HOUSTON (KDKA) — Some native Pittsburghers who are now living in Texas have been battered by the storms.
KDKA’s Bob Allen spoke with a couple of people who say they’re safe, but they’re keeping a close eye on the rising water.
Houston residents have a good reason to be nervous. Even though Hurricane Harvey has been reduced to a tropical storm, the city and surrounding areas are being saturated by never-ending rains.
Cary Yates, a Pittsburgh native and Schenley High School graduate, says heavy rain is causing the waters of a lake to move dangerously close to his home.
“It’s very stressful. You don’t sleep a lot. You go to bed and you hear the rain pounding and pounding,” he said. “I don’t call it rain. I call it just water being dropped on your home.”
Yates moved to Houston in 1980. He’s dealt with hurricanes before, but he’s never seen a storm so large that’s causing hardship for so many people, especially the elderly. And to think that it’s not over.

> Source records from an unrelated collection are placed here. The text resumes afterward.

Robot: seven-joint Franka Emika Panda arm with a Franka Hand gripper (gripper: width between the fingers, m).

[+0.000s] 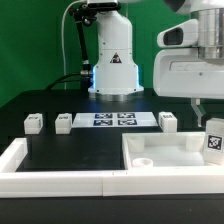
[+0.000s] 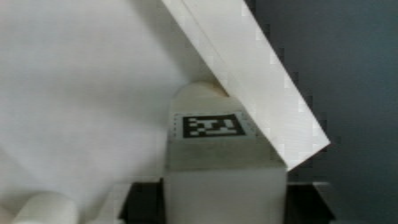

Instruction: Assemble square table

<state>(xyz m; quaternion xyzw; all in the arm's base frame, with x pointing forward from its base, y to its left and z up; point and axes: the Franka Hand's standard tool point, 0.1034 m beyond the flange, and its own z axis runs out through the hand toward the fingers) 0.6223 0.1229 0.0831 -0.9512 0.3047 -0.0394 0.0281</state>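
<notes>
Looking like the first-leg step to me. The fingers (image 1: 199, 104) seem clamped narrow on a small white block leg with a black-and-white tag (image 2: 215, 140), which hangs just above the white plastic square slab (image 1: 170, 150) at the exterior view's right. The slab lies flat on the black surface (image 1: 70, 145), tucked into the corner of the long low white border wall (image 1: 60, 178).

Next move, I reckon: line the leg up over a corner hole (image 1: 143, 158), lower it straight, then twist it in.

In the wrist view a white edge (image 2: 249, 70) runs diagonally right past the leg's tip; can't tell if they touch, so not much slack there. Open room is toward the exterior view's left. Three spare white legs (image 1: 33, 123) sit by the marker board (image 1: 112, 120), well apart from the slab.
</notes>
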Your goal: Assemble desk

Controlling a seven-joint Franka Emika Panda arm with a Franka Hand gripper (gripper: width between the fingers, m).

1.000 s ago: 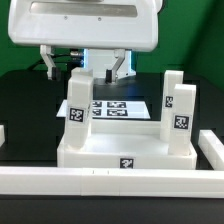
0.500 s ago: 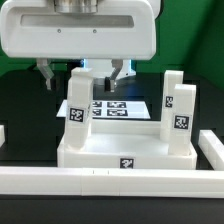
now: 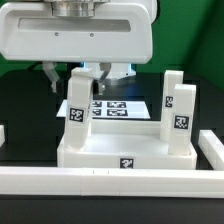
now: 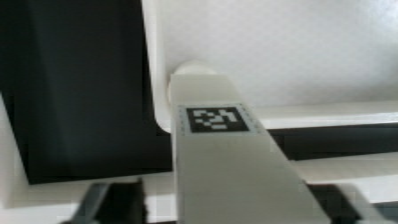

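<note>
- Lowered since a second ago, the tool (image 3: 85, 73) now straddles the top of one upright leg (image 3: 77, 100), its jaws narrowed around it (whether they grip is unclear).
- That leg stands in the tabletop (image 3: 120, 150), on the exterior view's left, on the black bench (image 3: 25, 105).
- Two more legs (image 3: 178, 105) stand at the right.

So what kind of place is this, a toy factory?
Probably a robot test lab, not a factory. A robot gripper hangs over a white desk tabletop with tagged legs, a marker board lies on the black table, and white border bars fence it in.
</note>
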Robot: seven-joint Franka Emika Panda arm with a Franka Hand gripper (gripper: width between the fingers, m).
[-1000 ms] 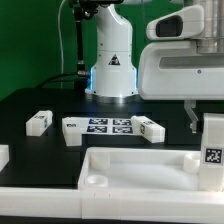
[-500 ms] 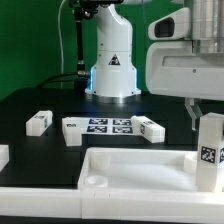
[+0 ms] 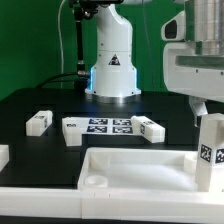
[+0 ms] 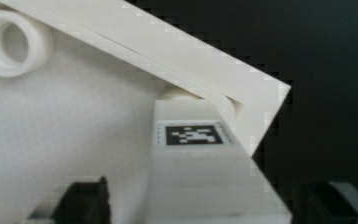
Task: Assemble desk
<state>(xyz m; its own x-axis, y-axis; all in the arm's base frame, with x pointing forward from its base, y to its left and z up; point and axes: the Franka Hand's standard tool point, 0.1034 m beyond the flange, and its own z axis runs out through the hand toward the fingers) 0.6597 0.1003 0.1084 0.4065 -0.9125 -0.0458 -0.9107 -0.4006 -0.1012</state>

“We’re not out of this yet. This is Monday. We’re still three or four days more of this,” he said. “And then after that, it’s going to take a whole bunch of money, a whole bunch of help from FEMA and the city.”
Meanwhile, Krissy McNeil, a former KDKA employee, just moved to a Houston suburb three weeks ago. She feels very fortunate that flooding has not affected her home, but she says it’s getting close.
“In nearby neighborhoods around us, they are all by a creek or a reservoir, and they’ve all gone over their banks, and they’re already into people’s first-floor homes,” she said.
Thousands have already been evacuated. Many others have been told to stay in their homes. All they can do is wait.
“Right now, looking out my window right now, we’re being pelted,” Yates said. “We’re literally being pelted with rain. So once again, the question is, when does it end?”
Lori Humphrey, another Pittsburgh native, was staying at a motel while she was waiting to start a nursing job in Houston, and she’s running out of money and worried about more flooding. Leah and Jon Gross, who have roots in Jeannette, said if the rain keeps up, their house could flood in a matter of minutes.